Error handling is absent or minimal across all tools. No tool provides recovery guidance, error categorization, or actionable messages. create_notion_task returns raw HTTP status and JSON from Notion API ('error': response.status_code, 'details': response.json()) rather than an LLM-friendly message like 'Invalid task status. Allowed: not_started|in_progress|completed'. Per pattern:recovery-guide, tools must tell the LLM what to do next.
No tool annotations (readOnlyHint, destructiveHint, idempotentHint) are present despite explicit WRITE risk classification. Tools marked WRITE (create_notion_task, update_notion_task, gtd_promote_to_next, gtd_complete_task, ingest_file, drive_upload_file, drive_create_folder, send_agent_message, process_inbox_file) should include destructiveHint=true so agents know they have irreversible consequences. Per Spec Alignment 2026-07-28, tool annotations are a current pattern and should be present for production readiness.
Parameter descriptions are sparse or missing. Tools like gtd_capture, gtd_promote_to_next, and gtd_complete_task have parameters (task_id, agent_id) with minimal or no description of what these fields control or what format they require. Per pattern:tool-description, every parameter needs a non-empty description explaining what it controls.
chat and chat_with_audio lack documented output schemas and return types. The source shows these tools call Gemini and return string responses, but the exact structure is not documented. LLMs need to know if the output is a plain string, JSON with fields like {role, content, metadata}, or something else. Without documented output schemas, agents cannot reliably extract or chain results.
Hardcoded credentials and secrets in configuration. app/tools/chat_tool.py loads GOOGLE_API_KEY and ZEP_API_KEY via environment variables (correct), but the code contains extensive hardcoded context and personas (GLOBAL_CONTEXT, AGENT_PERSONAS dict) which, while not credentials, reveals internal system architecture and is not ideal for a production tool. More critically, no tool validates or sanitizes user input before passing to downstream APIs. Per pattern:secret-injection and pattern:tool-gateway, credentials must not appear in tool parameters and all input must be treated as untrusted.
search_drive_pdfs returns mock data (hardcoded response with mock-drive-id-123, mock-drive-id-456) rather than real API results. The comment '# TODO: Implement actual Google Drive API call' indicates the tool is not functional. Agents will receive consistent fake results regardless of query, making the tool useless in production.
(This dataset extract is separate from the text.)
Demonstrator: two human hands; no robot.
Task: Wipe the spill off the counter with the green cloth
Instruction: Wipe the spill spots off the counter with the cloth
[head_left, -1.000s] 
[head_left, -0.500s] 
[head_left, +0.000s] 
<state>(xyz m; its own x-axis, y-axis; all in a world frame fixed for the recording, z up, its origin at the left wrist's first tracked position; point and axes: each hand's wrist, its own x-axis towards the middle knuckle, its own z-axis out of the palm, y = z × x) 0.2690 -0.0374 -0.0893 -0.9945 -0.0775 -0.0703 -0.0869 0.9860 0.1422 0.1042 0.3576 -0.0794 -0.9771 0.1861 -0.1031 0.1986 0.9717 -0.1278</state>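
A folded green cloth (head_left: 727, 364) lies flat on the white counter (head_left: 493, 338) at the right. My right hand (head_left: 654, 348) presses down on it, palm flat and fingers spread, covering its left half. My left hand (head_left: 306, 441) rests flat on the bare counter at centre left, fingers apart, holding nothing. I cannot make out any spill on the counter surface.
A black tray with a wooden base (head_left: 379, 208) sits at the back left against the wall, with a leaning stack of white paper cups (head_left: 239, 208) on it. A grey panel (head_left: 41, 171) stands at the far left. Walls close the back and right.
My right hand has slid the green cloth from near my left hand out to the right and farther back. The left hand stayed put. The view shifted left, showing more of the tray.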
Tool composition is fragmented. Multiple tools operate on Notion tasks (create_notion_task, query_notion_tasks, update_notion_task, gtd_capture, gtd_promote_to_next, gtd_complete_task) without clear documentation of which tool to call for which workflow. Notion tools are in app/Execution/notion_tool.py and app/tools/notion_tool.py (two separate locations), suggesting duplication or inconsistent naming that could confuse agents.
No pagination support documented. query_notion_tasks accepts max_results (default 50) but no cursor, offset, or next_page field. If more than 50 results exist, agents have no way to fetch them. Per pattern:paginated-result, tools returning lists should accept page/offset and limit parameters and return a next_cursor or total count.